Similarly with CPI inflation. You can say that inflation in December 2021 was 5.6 per cent compared with the previous December. Or you can say that inflation in December 2021 actually eased by 0.4 per cent compared to the previous month.
But which of these is a more meaningful statement as far as measuring the current situation goes, and which of the two is the man on the street going to care about more?
It must be said, however, that the man on the street probably doesn’t care about either number, as neither accurately captures the price movement in his local mandi. But you get the point.
The Department of Economic Affairs has taken a hybrid approach. In its monthly reports, it neither measures high frequency indicators on a year-on-year approach nor a month-on-month one. Instead, it rebases the data according to a set base month and measures progress against that month.
This is a useful method, especially if one has chosen the base month well. I would disagree with the February 2020 base month the DEA has chosen, as it again pegs progress against the pre-crisis period, but the overall concept does not fall into the trap of a blind year-on-year analysis. That’s good I think.

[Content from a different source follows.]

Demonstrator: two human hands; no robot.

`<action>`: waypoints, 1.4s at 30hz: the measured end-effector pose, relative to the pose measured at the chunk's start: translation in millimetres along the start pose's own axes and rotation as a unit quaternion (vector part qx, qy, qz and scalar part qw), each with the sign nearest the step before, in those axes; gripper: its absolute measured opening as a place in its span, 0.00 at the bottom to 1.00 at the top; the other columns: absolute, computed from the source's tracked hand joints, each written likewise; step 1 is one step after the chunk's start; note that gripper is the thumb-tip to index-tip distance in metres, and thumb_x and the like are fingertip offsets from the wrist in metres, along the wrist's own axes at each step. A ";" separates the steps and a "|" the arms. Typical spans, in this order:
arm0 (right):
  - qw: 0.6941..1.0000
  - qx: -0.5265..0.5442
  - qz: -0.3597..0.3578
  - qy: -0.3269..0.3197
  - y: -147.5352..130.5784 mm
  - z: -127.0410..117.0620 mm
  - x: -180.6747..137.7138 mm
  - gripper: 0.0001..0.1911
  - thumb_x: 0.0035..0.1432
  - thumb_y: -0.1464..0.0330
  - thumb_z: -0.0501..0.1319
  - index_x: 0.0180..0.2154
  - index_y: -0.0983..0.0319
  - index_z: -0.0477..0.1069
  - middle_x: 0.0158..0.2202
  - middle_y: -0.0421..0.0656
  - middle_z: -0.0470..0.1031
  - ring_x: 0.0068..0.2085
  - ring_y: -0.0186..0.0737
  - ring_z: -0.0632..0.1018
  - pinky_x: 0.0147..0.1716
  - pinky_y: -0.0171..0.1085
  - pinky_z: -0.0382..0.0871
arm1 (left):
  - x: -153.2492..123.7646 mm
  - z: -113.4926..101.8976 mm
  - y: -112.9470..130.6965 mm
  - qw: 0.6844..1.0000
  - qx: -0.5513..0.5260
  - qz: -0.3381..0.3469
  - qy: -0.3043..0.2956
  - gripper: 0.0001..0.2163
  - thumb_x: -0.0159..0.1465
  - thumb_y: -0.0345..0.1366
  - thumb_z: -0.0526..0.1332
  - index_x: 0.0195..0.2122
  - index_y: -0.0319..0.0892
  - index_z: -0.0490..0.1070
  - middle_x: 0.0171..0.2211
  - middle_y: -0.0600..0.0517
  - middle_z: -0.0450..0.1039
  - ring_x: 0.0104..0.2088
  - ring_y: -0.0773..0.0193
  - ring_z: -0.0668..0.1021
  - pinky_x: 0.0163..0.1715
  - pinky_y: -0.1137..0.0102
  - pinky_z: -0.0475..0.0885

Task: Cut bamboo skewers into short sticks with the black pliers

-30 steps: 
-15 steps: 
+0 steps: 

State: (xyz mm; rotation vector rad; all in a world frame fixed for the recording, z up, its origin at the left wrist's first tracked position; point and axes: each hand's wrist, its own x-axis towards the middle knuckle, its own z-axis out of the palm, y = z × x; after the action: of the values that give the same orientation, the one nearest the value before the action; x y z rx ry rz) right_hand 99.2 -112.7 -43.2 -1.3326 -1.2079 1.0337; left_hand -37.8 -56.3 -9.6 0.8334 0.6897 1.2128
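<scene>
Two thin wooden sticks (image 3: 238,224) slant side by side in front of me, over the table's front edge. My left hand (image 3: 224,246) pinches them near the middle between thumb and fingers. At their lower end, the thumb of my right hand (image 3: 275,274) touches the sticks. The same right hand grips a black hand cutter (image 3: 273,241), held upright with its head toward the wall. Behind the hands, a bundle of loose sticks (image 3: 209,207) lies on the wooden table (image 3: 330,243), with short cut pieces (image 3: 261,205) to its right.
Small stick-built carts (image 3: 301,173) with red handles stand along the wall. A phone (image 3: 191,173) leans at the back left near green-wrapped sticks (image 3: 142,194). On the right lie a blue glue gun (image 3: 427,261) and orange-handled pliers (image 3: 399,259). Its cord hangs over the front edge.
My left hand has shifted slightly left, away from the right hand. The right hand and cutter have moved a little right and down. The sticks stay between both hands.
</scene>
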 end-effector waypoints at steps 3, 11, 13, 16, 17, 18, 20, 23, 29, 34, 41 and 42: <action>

With a more reasonable base month of, say, June 2020 (long enough after the lockdown was lifted for there to be enough economic activity), such a method would actually provide a much clearer and more informative picture of how we are faring now.
According to this method, if IIP in the post-lockdown month of June 2020 was 100, it was 119 in December 2021, which gives you an immediate idea of the level of progress that has been made since the lockdown was lifted.
I am not saying do away with a year-on-year analysis of data. But, please, don’t cling to it blindly. It serves only a very limited purpose.